Under the legislation, corrections officers would move from a 401(k)-only plan to a hybrid pension system shared with state police, a step aimed at improving hiring and retention in the Corrections Department.
Byron Osborn, president of the Michigan Corrections Organization, said he questions the integrity of the legislative process and is frustrated the bills passed both chambers with bipartisan support last year but are still being withheld from Gov. Gretchen Whitmer's desk.
"We believe 100% that this was an orchestration of sorts," Osborn contended. "We don't know who orchestrated it, or why. But the fact remains that nobody has offered up any reason as to why these bills still have not been sent to the governor."
Osborn noted the Senate filed a lawsuit against the House for not sending the bills to the governor and they are awaiting a Michigan Court of Appeals date. Meanwhile, Rep. Matt Hall, R-Richland Township, the Speaker of the House, said he is seeking a legal review before advancing bills passed in the previous session.
Osborn emphasized Michigan's corrections system has faced a staffing crisis for almost a decade and his organization has spent years working with lawmakers to fix the retirement plan for their officers. He warned the delay in passing the pension bills is hurting their recruitment efforts.
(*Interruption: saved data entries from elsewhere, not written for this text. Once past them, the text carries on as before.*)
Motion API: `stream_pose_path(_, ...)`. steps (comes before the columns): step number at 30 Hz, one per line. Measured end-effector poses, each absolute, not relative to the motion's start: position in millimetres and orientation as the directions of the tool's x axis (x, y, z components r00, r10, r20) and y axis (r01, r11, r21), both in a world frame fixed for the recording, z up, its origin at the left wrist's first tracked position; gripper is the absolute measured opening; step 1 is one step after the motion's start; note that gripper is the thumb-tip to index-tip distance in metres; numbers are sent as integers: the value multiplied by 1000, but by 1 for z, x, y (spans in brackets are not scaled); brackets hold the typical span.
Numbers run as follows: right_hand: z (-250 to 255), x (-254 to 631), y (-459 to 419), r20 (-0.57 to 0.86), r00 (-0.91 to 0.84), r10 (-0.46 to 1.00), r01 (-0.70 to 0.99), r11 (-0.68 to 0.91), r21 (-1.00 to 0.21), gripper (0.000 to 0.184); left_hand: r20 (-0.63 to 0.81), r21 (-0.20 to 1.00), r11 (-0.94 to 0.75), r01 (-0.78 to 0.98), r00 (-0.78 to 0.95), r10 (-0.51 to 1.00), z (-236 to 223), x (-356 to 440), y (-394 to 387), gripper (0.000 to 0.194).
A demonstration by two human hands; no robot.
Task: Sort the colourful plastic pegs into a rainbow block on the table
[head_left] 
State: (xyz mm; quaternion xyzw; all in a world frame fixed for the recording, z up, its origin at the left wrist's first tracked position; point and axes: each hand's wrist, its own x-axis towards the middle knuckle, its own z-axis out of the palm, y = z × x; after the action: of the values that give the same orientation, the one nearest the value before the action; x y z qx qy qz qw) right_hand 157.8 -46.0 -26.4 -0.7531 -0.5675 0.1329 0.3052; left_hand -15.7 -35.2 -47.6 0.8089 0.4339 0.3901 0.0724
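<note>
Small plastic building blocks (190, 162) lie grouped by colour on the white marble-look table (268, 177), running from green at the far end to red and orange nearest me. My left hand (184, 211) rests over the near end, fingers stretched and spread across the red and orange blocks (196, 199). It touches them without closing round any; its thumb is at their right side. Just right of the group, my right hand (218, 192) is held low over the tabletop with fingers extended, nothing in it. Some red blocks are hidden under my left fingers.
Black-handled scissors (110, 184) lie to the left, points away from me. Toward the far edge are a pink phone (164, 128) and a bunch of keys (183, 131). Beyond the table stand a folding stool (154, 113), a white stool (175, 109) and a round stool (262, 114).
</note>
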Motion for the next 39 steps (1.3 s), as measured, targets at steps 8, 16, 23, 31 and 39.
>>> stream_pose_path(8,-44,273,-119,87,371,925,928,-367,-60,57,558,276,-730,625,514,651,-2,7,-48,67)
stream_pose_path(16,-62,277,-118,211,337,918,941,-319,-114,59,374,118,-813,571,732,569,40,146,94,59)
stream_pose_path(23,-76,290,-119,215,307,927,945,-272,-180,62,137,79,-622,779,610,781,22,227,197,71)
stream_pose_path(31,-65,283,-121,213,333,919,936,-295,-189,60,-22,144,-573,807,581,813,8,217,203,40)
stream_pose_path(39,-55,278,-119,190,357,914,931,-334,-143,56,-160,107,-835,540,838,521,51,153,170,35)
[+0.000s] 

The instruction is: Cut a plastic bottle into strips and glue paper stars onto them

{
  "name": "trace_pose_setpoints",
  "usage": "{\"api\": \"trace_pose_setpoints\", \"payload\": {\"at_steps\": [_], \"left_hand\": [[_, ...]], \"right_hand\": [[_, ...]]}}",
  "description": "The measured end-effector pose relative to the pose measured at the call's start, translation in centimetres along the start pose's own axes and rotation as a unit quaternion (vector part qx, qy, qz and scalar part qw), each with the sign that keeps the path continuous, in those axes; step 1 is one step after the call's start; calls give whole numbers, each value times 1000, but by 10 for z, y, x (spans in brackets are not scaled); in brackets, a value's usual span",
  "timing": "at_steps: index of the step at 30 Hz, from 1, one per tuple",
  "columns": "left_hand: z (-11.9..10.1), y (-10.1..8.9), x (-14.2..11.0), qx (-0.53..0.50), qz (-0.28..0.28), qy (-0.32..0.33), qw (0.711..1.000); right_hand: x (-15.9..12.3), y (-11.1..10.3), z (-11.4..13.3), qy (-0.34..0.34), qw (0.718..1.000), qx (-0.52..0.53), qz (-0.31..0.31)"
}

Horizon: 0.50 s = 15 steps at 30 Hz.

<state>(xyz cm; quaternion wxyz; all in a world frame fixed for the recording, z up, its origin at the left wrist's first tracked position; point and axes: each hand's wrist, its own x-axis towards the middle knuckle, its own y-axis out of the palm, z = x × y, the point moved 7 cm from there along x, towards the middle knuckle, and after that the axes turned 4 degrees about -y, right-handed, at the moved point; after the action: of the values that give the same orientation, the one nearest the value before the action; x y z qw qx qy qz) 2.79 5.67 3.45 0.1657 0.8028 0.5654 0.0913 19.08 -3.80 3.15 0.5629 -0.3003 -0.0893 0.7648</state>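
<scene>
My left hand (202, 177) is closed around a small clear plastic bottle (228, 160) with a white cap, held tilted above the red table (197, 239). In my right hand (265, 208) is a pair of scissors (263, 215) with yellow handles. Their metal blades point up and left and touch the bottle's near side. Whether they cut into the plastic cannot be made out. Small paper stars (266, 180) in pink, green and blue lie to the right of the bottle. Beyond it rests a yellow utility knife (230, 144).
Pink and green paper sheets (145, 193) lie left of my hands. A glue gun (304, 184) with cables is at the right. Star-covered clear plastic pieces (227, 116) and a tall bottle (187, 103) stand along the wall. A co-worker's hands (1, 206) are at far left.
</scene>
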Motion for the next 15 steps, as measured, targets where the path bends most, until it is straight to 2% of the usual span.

"We've got a number of our facilities running anywhere from 25% to 35% short, which as you can imagine is causing just a ton of mandatory overtime," Osborn pointed out. "It's causing more and more people to resign and find other jobs because they just can't keep up the pace and it's dangerous."
As of early this year, data showed the Michigan Department of Corrections had more than 2,200 job vacancies, including nearly a thousand corrections officer positions. The staffing shortage drove overtime costs to almost $120 million in fiscal year 2024.